Diversamente dalla maggior parte degli squali, lo squalo leuca tollera l'acqua dolce ed è in grado di risalire il corso dei fiumi. Alcuni esemplari sono stati ritrovati perfino nei fiumi Ohio (nell'Indiana) e Mississippi (nell'Illinois), sebbene in tali aree siano stati registrati solamente pochi attacchi. Proprio per questo motivo la specie è probabilmente la responsabile del maggior numero di attacchi all'uomo avvenuti in acque costiere, compresi molti attacchi attribuiti ad altre specie.
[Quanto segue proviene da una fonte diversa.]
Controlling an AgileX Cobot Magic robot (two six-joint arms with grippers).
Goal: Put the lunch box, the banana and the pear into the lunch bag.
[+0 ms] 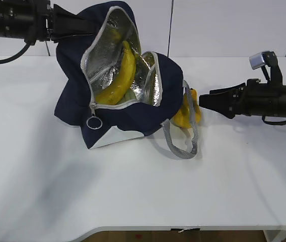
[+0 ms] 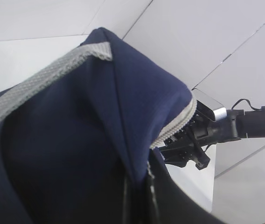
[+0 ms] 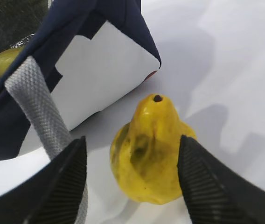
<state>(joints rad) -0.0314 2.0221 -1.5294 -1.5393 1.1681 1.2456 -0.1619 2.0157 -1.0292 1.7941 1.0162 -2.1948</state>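
Observation:
The navy lunch bag (image 1: 77, 101) lies tilted on the white table, its mouth open and its foil lining showing. The banana (image 1: 120, 75) stands inside it. Of the lunch box only a pale green sliver (image 1: 129, 95) shows under the banana. My left gripper (image 1: 90, 24) is shut on the bag's top fabric (image 2: 137, 196) and holds it up. The yellow pear (image 1: 189, 112) sits on the table at the bag's right side. My right gripper (image 3: 131, 140) is open, with the pear (image 3: 153, 149) between its fingers, nearer the right one.
The bag's grey webbing handle (image 1: 181, 146) loops on the table in front of the pear and lies by my right gripper's left finger (image 3: 39, 102). The zipper ring pull (image 1: 94, 122) hangs at the bag's front. The table's front edge (image 1: 183, 229) is near.

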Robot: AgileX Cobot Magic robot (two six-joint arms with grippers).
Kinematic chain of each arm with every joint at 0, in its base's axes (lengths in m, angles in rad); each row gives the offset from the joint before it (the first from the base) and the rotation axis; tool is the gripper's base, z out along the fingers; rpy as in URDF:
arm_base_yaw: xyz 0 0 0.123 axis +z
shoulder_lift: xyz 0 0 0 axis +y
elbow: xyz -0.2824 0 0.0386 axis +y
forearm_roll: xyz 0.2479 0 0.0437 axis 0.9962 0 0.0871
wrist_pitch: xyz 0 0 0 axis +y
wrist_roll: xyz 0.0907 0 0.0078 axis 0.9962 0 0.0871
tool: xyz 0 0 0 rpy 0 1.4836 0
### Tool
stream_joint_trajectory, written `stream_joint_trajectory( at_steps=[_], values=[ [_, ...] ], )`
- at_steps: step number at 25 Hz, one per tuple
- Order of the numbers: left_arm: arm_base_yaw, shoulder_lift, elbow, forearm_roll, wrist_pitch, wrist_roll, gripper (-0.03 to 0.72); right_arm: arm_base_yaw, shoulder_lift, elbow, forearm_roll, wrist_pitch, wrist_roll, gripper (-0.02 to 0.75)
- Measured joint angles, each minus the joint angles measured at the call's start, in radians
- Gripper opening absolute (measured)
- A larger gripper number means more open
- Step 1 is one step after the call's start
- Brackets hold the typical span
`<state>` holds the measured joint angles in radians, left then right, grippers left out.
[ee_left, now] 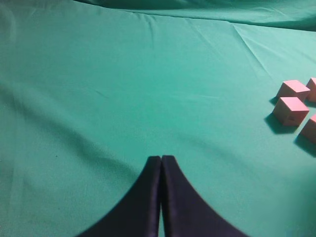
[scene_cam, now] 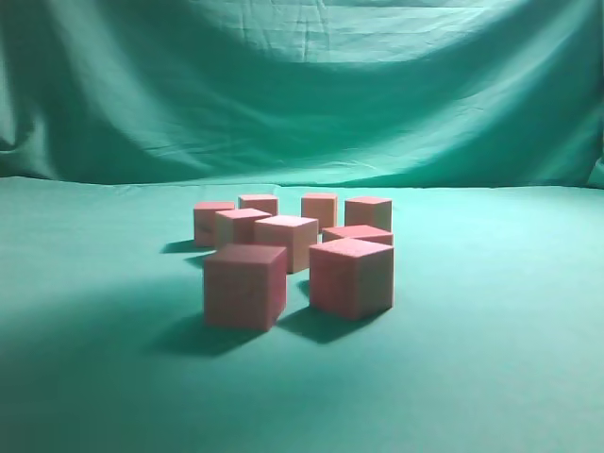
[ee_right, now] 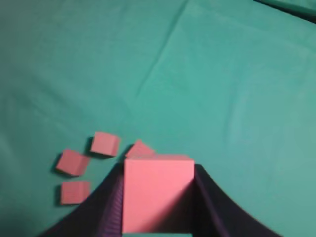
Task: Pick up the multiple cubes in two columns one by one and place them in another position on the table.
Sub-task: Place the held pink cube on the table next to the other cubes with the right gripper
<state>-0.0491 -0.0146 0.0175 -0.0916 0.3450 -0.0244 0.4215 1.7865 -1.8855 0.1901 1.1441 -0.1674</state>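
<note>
Eight pink cubes [scene_cam: 293, 253] sit clustered at the centre of the exterior frame on the green-draped bench [scene_cam: 491, 359] — two nearest the camera, the rest in rows behind. In the right wrist frame, the right claw [ee_right: 157, 197] holds a pink cube [ee_right: 157, 190] between its dark fingers at lower centre, four cubes below to its left. The left claw [ee_left: 161, 165] is pressed closed on nothing — cubes at right edge.
</note>
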Motion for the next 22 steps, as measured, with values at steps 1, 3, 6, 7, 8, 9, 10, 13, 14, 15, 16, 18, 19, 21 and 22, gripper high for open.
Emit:
stream_joint_trajectory(
  at_steps=[1, 3, 6, 7, 8, 9, 10, 13, 14, 15, 16, 18, 19, 21, 22],
  values=[
    [0.0, 0.0, 0.0, 0.0, 0.0, 0.0, 0.0, 0.039, -0.015, 0.02, 0.0, -0.005, -0.002, 0.265],
    [0.0, 0.0, 0.0, 0.0, 0.0, 0.0, 0.0, 0.115, -0.034, 0.074, 0.002, -0.022, -0.014, 0.265],
    [0.0, 0.0, 0.0, 0.0, 0.0, 0.0, 0.0, 0.23, -0.039, 0.174, 0.006, -0.061, -0.024, 0.265],
    [0.0, 0.0, 0.0, 0.0, 0.0, 0.0, 0.0, 0.269, -0.039, 0.214, 0.006, -0.084, -0.026, 0.265],
    [0.0, 0.0, 0.0, 0.0, 0.0, 0.0, 0.0, 0.307, -0.037, 0.256, 0.006, -0.105, -0.026, 0.265],
    [0.0, 0.0, 0.0, 0.0, 0.0, 0.0, 0.0, 0.343, -0.037, 0.289, 0.006, -0.133, -0.028, 0.265],
    [0.0, 0.0, 0.0, 0.0, 0.0, 0.0, 0.0, 0.372, -0.037, 0.328, 0.006, -0.162, -0.03, 0.265],
    [0.0, 0.0, 0.0, 0.0, 0.0, 0.0, 0.0, 0.452, -0.028, 0.416, 0.014, -0.227, -0.035, 0.265],
    [0.0, 0.0, 0.0, 0.0, 0.0, 0.0, 0.0, 0.474, -0.017, 0.436, 0.014, -0.234, -0.035, 0.265],
    [0.0, 0.0, 0.0, 0.0, 0.0, 0.0, 0.0, 0.493, -0.003, 0.45, 0.014, -0.238, -0.035, 0.265],
    [0.0, 0.0, 0.0, 0.0, 0.0, 0.0, 0.0, 0.511, 0.013, 0.457, 0.015, -0.241, -0.035, 0.265],
    [0.0, 0.0, 0.0, 0.0, 0.0, 0.0, 0.0, 0.538, 0.045, 0.466, 0.017, -0.252, -0.035, 0.265],
    [0.0, 0.0, 0.0, 0.0, 0.0, 0.0, 0.0, 0.55, 0.063, 0.466, 0.017, -0.257, -0.033, 0.265],
    [0.0, 0.0, 0.0, 0.0, 0.0, 0.0, 0.0, 0.568, 0.098, 0.467, 0.017, -0.268, -0.029, 0.265],
    [0.0, 0.0, 0.0, 0.0, 0.0, 0.0, 0.0, 0.575, 0.117, 0.467, 0.019, -0.272, -0.025, 0.265]
  ],
)
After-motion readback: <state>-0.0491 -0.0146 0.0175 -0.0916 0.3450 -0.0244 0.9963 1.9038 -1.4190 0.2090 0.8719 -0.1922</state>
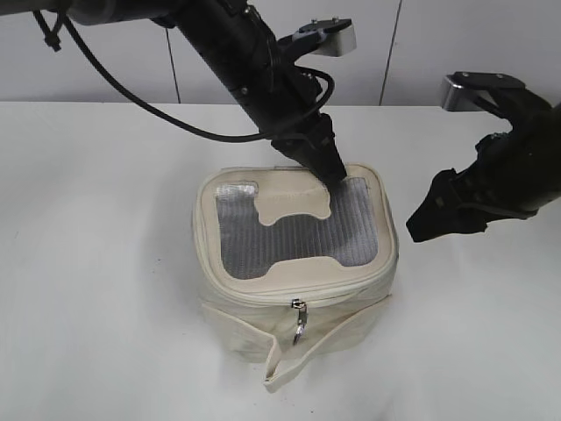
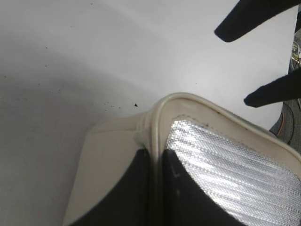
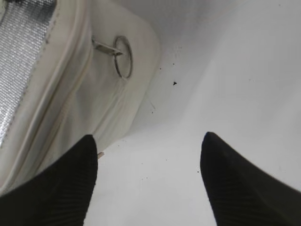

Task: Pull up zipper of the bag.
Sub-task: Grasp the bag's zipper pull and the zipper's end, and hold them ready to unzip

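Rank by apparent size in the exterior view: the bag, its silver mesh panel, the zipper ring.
1. bag
2. silver mesh panel, which covers only part of the bag's lid
3. zipper ring, a small loop on the front

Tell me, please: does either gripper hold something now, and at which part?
The left gripper is clamped on the bag's lid rim at the back edge. The right gripper is open above the table, holding nothing.

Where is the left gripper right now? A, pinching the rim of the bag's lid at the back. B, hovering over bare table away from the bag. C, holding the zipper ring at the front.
A: in the left wrist view the left gripper has its fingers on either side of the cream rim of the bag, while the zipper ring hangs free at the front.
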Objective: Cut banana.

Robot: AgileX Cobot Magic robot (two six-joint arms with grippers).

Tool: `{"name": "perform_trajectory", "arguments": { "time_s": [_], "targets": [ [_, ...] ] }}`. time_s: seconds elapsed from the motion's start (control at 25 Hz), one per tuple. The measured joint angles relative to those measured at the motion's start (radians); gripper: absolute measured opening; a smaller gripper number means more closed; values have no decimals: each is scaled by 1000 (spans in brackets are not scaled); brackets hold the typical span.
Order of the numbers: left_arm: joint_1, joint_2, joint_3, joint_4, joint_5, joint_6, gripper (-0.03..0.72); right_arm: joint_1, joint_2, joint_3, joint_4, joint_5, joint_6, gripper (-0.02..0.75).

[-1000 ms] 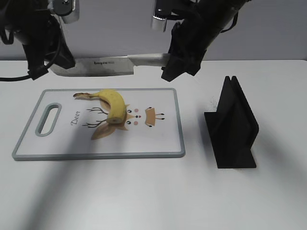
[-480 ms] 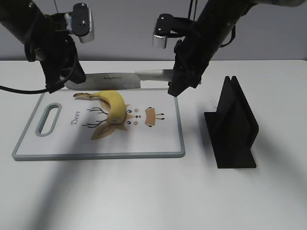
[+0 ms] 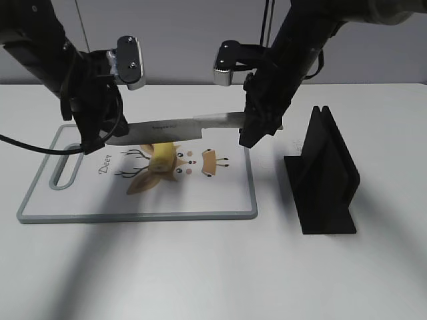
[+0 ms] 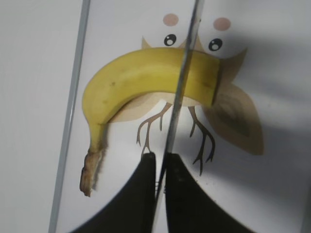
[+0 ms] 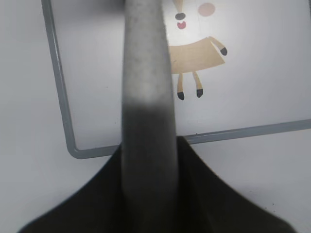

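A yellow banana (image 3: 163, 155) lies on the white deer-print cutting board (image 3: 80, 195). A long knife (image 3: 167, 128) hangs level across the banana, hiding its upper part. My left gripper (image 3: 100, 138) is shut on the blade's tip end. My right gripper (image 3: 257, 127) is shut on the knife's grey handle (image 5: 146, 73). In the left wrist view the blade (image 4: 182, 82) shows edge-on, crossing the banana (image 4: 141, 80) near its cut end, with the fingers (image 4: 160, 158) pinching it. I cannot tell whether the edge touches the banana.
A black knife stand (image 3: 323, 177) stands on the white table to the right of the board. The board's grey rim (image 5: 58, 87) lies under the right gripper. A black cable runs at the far left.
Both arms have brought the knife down and toward the front, from above the board's far edge to across the banana. Both grips are unchanged.
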Motion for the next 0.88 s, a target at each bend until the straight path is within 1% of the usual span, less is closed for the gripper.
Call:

Tuttavia, gli squali leuca (diversamente dagli squali di fiume del genere Glyphis) non sono veri e propri squali d'acqua dolce.

Tolleranza all'acqua dolce
Lo squalo leuca è la meglio conosciuta tra le 43 specie di Elasmobranchi (appartenenti a dieci generi e quattro famiglie) avvistate in acque dolci. Tra le altre specie che vivono stabilmente nei fiumi vi sono alcune pastinache (Dasiatidi e Potamotrigonidi) e i pesci sega (Pristidi). Alcune specie di razza (Rajidi), il palombo scuro (Triakidi) e lo squalo plumbeo (Carcharhinus plumbeus), invece, entrano regolarmente negli estuari. La capacità degli Elasmobranchi di entrare nelle acque dolci è piuttosto limitata, poiché il loro sangue è salato (in termini di resistenza osmotica) quanto l'acqua di mare, a causa dell'accumulo nei tessuti di urea e ossido di trimetilammina, ma gli squali leuca che vivono in acqua dolce riescono a ridurre la concentrazione di questi soluti fino al 50%. Perfino in questo modo necessitano di produrre venti volte più urina di quanto non facciano i loro simili che vivono in acqua salata.

Inizialmente gli scienziati ritenevano che gli squali del Lago Nicaragua appartenessero ad una specie endemica, lo squalo del Lago Nicaragua (Carcharhinus nicaraguensis). Nel 1961, però, in seguito al confronto di vari esemplari, i tassonomi si accorsero che si trattavano solamente di una particolare forma di squali leuca; da allora il nome Carcharhinus nicaraguensis è considerato sinonimo di Carcharhinus leucas. Essi sono in grado di risalire le rapide del fiume San Juan (che congiunge il Lago Nicaragua al Mar dei Caraibi) quasi come i salmoni. Squali leuca marcati dentro il lago sono stati in seguito catturati in oceano aperto (e viceversa); alcuni di essi hanno impiegato 7-11 giorni per effettuare il viaggio.